The Palm Scribe

Pengelolaan Dana Sawit Dinilai Salah Prioritas

JAKARTA – Keputusan pemerintah, melalui Badan Pengelola Keuangan Kelapa Sawit (BPDP-KS), untuk mengucurkan Rp7,5 trilliun dana kelapa sawit kepada korporasi Wilmar Group, Darmex Agro Group, Musim Mas, First Resources, dan Louis Dreyfus Company pada tahun 2017 mencederai kepentingan petani kecil, seorang pegiat kelapa sawit berpendapat.

Ilustrasi

“Regulasinya tidak seimbang, seharusnya ke petani kecil yang lebih membutuhkan untuk mengembangkan lahannya.” Ujar Rambo, anggota Sawit Watch. Ia menambahkan bahwa keputusan tersebut juga tidak sejalan dengan UU Perkebunan nomor 39 tahun 2014 yang mendukung penembangan petani setempat, terutama bagi mereka yang belum mempunyai produksi dengan kualitas maupun kuantitas yang optimal.

BPDP-KS dibentuk melalui Peraturan Menteri Keuangan Republik Indonesia nomor 113/PMK.01/2015 dengan tugas mengatur distribusi dana untuk kepentingan perkembangan industri sawit Indonesia, yang dihimpun dari penarikan pungutan yang dikenakan pada ekspor minyak kelapa sawit.

Namun ketua BPDPKS Dono Boestami mengatakan bahwa keputusan mengucurkan dana bagi korporasi sawit tidak sepenuhnya merupakan tanggung jawab institusinya. “Perlu saya tegaskan bahwa BPDP-KS hanya sebagai pengelola, bukan regulator!” Boestami menegaskan saat dihubungi The Palm Scribe.

Pemerintah sebenarnya sudah membantu petani kecil dengan mengalokasikan hibah sebesar Rp25 juta per hektar yang akan ditanam kembal dengan bibit kelapa sawit yang barui, namun jumlah ini banyak dianggap masih kurang memadai sebab pada kenyataannya, biaya yang dibutuhkan untuk meremajakan perkebunan kelapa sawit berada sekitar Rp60 juta per hektarnya.

Boestami mengatakan bahwa BPDP-KS bekerja mengikuti arahan dari beberapa kementerian, seperti Kementerian Keuangan dan Kementerian Pertanian. “Nah terkait dana bantuan petani sebesar Rp25 juta per hektarenya, itu merupakan arahan dari Kementan.

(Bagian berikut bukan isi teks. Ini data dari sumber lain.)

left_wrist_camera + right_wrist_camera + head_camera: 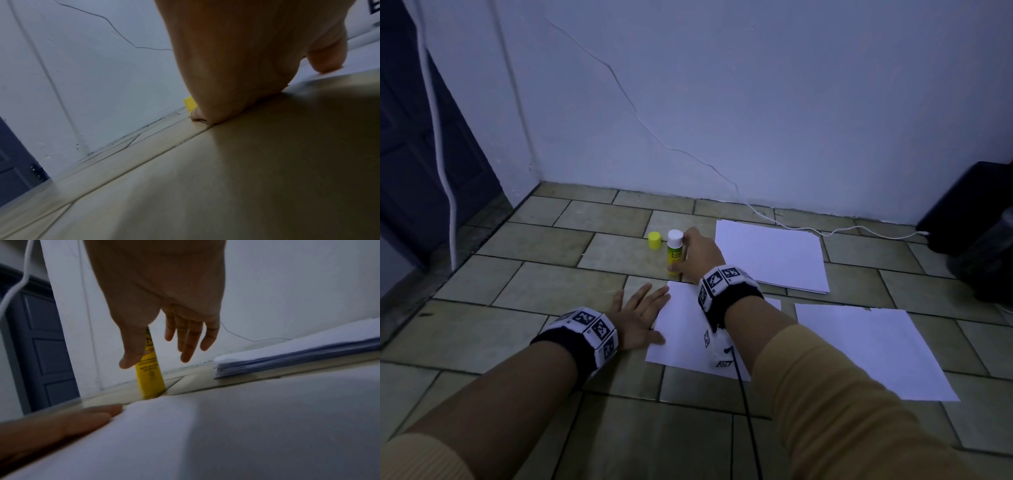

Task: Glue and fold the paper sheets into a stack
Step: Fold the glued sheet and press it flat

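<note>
Glue stick [674,253]: yellow, uncapped, upright on tiled floor [517,281]; label partly legible, "Glu… Sti…". Yellow cap [654,240] just beside it. Right hand [700,255]: fingers loosely spread around the stick, grip not closed. Left hand [637,317]: flat, fingers straight, pressing edge of nearest paper sheet [681,329]. Paper stack [770,260] near the wall; another sheet [873,346] to the right.
</note>
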Action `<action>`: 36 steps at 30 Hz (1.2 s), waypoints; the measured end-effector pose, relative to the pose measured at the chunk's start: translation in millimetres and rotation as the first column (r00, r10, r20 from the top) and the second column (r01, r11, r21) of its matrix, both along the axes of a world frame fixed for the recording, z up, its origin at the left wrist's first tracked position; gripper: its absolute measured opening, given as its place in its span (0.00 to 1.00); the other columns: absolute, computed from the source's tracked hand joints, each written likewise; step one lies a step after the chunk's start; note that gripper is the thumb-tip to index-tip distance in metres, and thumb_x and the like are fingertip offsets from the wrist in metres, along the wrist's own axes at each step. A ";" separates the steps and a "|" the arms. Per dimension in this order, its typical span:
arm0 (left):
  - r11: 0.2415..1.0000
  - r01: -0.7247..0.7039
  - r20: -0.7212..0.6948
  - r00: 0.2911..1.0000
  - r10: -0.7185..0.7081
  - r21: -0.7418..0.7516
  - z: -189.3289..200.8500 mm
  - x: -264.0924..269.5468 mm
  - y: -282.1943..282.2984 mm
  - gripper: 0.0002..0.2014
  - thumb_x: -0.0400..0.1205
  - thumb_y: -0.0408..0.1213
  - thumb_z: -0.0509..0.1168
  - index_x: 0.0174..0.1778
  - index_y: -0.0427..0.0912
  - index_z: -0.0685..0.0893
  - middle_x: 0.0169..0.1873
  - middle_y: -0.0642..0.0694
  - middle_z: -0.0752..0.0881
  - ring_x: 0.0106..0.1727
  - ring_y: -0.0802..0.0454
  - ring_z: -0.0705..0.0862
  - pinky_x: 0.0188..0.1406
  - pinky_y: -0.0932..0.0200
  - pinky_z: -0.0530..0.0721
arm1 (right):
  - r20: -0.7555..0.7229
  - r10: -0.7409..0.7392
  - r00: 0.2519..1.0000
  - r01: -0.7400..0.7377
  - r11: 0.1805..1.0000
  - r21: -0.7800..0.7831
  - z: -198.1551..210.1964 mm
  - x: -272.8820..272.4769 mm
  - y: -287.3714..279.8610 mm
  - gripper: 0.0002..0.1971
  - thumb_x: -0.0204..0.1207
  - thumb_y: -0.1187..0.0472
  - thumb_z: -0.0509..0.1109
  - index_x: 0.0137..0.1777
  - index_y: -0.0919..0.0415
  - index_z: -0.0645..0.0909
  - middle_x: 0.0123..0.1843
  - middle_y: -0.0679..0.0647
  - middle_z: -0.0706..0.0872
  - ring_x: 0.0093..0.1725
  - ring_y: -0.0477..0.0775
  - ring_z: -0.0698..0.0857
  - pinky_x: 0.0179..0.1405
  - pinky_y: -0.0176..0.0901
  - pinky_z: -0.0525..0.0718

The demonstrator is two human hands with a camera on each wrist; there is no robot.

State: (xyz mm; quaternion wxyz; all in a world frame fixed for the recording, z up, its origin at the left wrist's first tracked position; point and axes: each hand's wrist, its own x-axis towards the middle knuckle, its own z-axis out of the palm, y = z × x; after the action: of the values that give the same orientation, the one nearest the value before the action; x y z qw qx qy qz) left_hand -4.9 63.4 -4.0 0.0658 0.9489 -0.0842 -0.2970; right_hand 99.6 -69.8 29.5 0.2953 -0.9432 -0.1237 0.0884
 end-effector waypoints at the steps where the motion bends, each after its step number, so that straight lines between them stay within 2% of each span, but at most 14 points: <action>1: 1.000 -0.001 0.004 1.000 0.001 -0.006 0.7 0.5 -0.6 0.42 0.83 0.57 0.56 0.84 0.51 0.34 0.82 0.55 0.31 0.83 0.51 0.30 0.78 0.35 0.32 | 0.001 -0.036 0.999 0.036 0.999 0.017 -0.6 -2.9 -2.7 0.32 0.66 0.55 0.81 0.66 0.61 0.70 0.63 0.58 0.81 0.62 0.62 0.81 0.58 0.52 0.79; 3: 1.000 0.000 -0.001 1.000 0.000 -0.003 0.1 0.9 -0.4 0.42 0.85 0.52 0.57 0.83 0.51 0.33 0.82 0.55 0.30 0.83 0.51 0.30 0.78 0.36 0.32 | 0.037 -0.103 0.994 0.100 0.993 0.062 -1.4 -11.1 -9.7 0.35 0.65 0.50 0.81 0.69 0.59 0.69 0.67 0.55 0.78 0.66 0.59 0.77 0.63 0.53 0.75; 5: 1.000 0.002 0.001 1.000 -0.002 0.003 -0.7 1.1 -0.6 0.42 0.85 0.53 0.57 0.83 0.50 0.32 0.82 0.55 0.30 0.83 0.51 0.30 0.78 0.36 0.31 | 0.094 -0.112 0.989 0.104 0.990 0.092 0.6 -19.3 -18.7 0.32 0.69 0.47 0.78 0.68 0.59 0.71 0.67 0.55 0.78 0.67 0.57 0.75 0.64 0.54 0.74; 9: 0.999 0.013 -0.005 1.000 -0.013 0.030 -0.1 -0.3 -2.0 0.43 0.85 0.54 0.56 0.83 0.49 0.30 0.82 0.54 0.29 0.83 0.51 0.29 0.78 0.36 0.31 | 0.048 0.004 0.999 -0.012 0.987 0.160 22.0 -32.9 -57.8 0.14 0.72 0.54 0.76 0.53 0.59 0.81 0.48 0.52 0.85 0.49 0.51 0.81 0.51 0.42 0.78; 12: 0.998 0.025 -0.002 1.000 -0.025 0.059 0.8 -0.7 -2.9 0.43 0.85 0.56 0.56 0.83 0.49 0.30 0.82 0.54 0.29 0.83 0.51 0.29 0.78 0.36 0.31 | -0.017 0.077 0.997 -0.078 0.995 -0.067 38.4 -40.0 -108.0 0.09 0.70 0.56 0.78 0.45 0.56 0.82 0.44 0.51 0.84 0.47 0.50 0.81 0.41 0.38 0.75; 15: 0.995 0.048 0.011 0.999 -0.049 0.082 0.2 -1.4 -2.7 0.46 0.83 0.60 0.57 0.83 0.48 0.31 0.81 0.54 0.28 0.83 0.50 0.29 0.78 0.35 0.32 | -0.117 0.016 0.993 -0.059 0.926 -0.373 42.4 -47.4 -164.1 0.27 0.67 0.50 0.80 0.63 0.59 0.77 0.60 0.55 0.82 0.62 0.55 0.79 0.49 0.39 0.74; 17: 0.995 0.055 0.018 0.998 -0.057 0.081 -0.6 -1.7 -1.7 0.49 0.80 0.64 0.58 0.83 0.49 0.31 0.82 0.54 0.29 0.83 0.50 0.29 0.78 0.34 0.33 | -0.215 -0.077 0.974 -0.034 0.882 -0.470 35.1 -55.0 -198.3 0.48 0.61 0.45 0.83 0.77 0.60 0.64 0.75 0.57 0.72 0.74 0.57 0.71 0.66 0.43 0.72; 19: 0.995 0.068 0.013 0.998 -0.069 0.074 -1.5 -1.8 -0.3 0.51 0.76 0.68 0.57 0.83 0.49 0.32 0.82 0.54 0.28 0.83 0.50 0.29 0.78 0.33 0.33 | -0.302 -0.162 0.940 -0.043 0.818 -0.573 21.1 -65.4 -224.6 0.64 0.56 0.39 0.83 0.84 0.62 0.48 0.84 0.58 0.54 0.83 0.59 0.54 0.79 0.52 0.61; 21: 0.994 0.079 0.009 0.997 -0.080 0.081 -2.4 -2.2 0.7 0.56 0.68 0.73 0.52 0.83 0.50 0.32 0.81 0.53 0.28 0.83 0.49 0.29 0.78 0.33 0.33 | -0.383 -0.198 0.902 -0.105 0.761 -0.641 3.9 -76.3 -241.6 0.70 0.56 0.34 0.81 0.84 0.62 0.35 0.86 0.56 0.37 0.84 0.61 0.37 0.82 0.60 0.52; 23: 0.993 0.084 0.009 0.996 -0.085 0.079 -1.4 -2.9 0.2 0.57 0.66 0.74 0.51 0.83 0.49 0.33 0.81 0.53 0.27 0.83 0.49 0.29 0.78 0.33 0.33 | -0.416 -0.186 0.890 -0.136 0.762 -0.633 -6.3 -85.2 -251.1 0.71 0.59 0.35 0.80 0.83 0.60 0.29 0.84 0.53 0.29 0.83 0.60 0.31 0.81 0.66 0.48; 26: 0.994 0.084 0.007 0.996 -0.085 0.062 1.0 -4.7 -2.2 0.50 0.79 0.65 0.60 0.84 0.47 0.34 0.81 0.54 0.28 0.82 0.49 0.28 0.78 0.32 0.32 | -0.411 -0.159 0.897 -0.128 0.799 -0.587 -9.1 -90.8 -256.2 0.69 0.61 0.37 0.80 0.82 0.59 0.28 0.84 0.53 0.29 0.83 0.58 0.33 0.80 0.67 0.46; 30: 0.995 0.085 0.021 0.996 -0.086 0.047 2.9 -5.3 -4.6 0.48 0.81 0.59 0.60 0.84 0.44 0.36 0.82 0.52 0.29 0.82 0.50 0.27 0.77 0.32 0.29 | -0.372 -0.170 0.912 -0.041 0.867 -0.497 -9.9 -91.5 -259.3 0.58 0.71 0.41 0.74 0.84 0.56 0.33 0.85 0.52 0.34 0.85 0.56 0.38 0.82 0.63 0.49; 34: 0.999 0.050 0.012 0.999 -0.050 0.013 4.0 -7.9 -11.6 0.47 0.82 0.56 0.61 0.84 0.43 0.36 0.82 0.51 0.29 0.82 0.52 0.27 0.77 0.33 0.29 | -0.325 -0.249 0.912 0.152 0.943 -0.297 -0.4 -90.5 -253.3 0.47 0.76 0.44 0.70 0.85 0.54 0.44 0.86 0.56 0.52 0.83 0.57 0.57 0.78 0.48 0.64; 36: 0.999 0.040 0.003 0.999 -0.040 0.007 2.7 -7.9 -14.3 0.47 0.82 0.57 0.62 0.84 0.44 0.36 0.82 0.50 0.29 0.82 0.52 0.28 0.75 0.31 0.28 | -0.232 -0.240 0.943 0.199 0.962 -0.189 10.6 -93.9 -235.2 0.43 0.76 0.48 0.71 0.85 0.53 0.50 0.84 0.55 0.60 0.80 0.56 0.64 0.73 0.41 0.65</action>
State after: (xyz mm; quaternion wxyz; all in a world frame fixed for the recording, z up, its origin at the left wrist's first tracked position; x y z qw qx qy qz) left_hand -12.9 49.1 -1.3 0.0564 0.9477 -0.1022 -0.2970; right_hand 5.7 -305.0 40.2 0.2385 -0.9531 0.0287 0.1842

Saat kami tanya kenapa hanya sebesar itu, mereka juga enggak bisa jawab.” terang Boestami.

Demikian pula terkait suntikan dana triliunan Rupiah ke pelaku usaha besar, Boestami juga mengaku bahwa BPDP-KS hanya mengikuti petunjuk dari Kementerian Keuangan dan pembagian tersebut ditentukan berdasarkan jumlah produksi sawit terbesar di Indonesia.

Boestami berpendapat bahwa masih banyak pihak yang belum memahami proses pengucuran dana yang dikelola BPDPKS dan karenanya institusi ini sering persalahkan oleh banyak pihak dalam kaitannya dengan permasalahan seputar pendistribusian dana sawit.

Sebuah kajian yang dilakukan oleh Komisi Penanggulangan Korupsi (KPK) yang dikutip oleh BBC pada bulan Januari yang lalu menyebutkan bahwa  terdapat 11 perusahaan yang memperoleh dana subsidi terkait dengan program biofuel periode Agustus 2015-April 2016.

Daftar perusahaan tersebut adalah iPT Wilmar Bionergi Indonesia, PT Wilmar Nabati Indonesia, Musim Mas Grup, PT Eterindo Wahanatama, PT Anugerahinti Gemanusa, PT Darmex Biofuels, PT Pelita Agung Agrindustri, PT Primanusa Palma Energi, PT Ciliandra Perkasa, PT Cemerlang Energi Perkasa, dan PT Energi Baharu Lestar — adalah pemasok minyak sawit bagi program biofuel.

Rambo mengatakan bahwa jika memang BPDKS bukanlah instansi yang berwenang menentukan bagaimana dana sawit tersebut digunakan, maka diperlukan kejelasan hukum dan mekanisme. “Kalau ada permasalahan regulasi seperti itu ya harus cepat dibereskan dan dibuat simple aja, jangan sampai yang susah petani di lapangan!” ujar Rambo.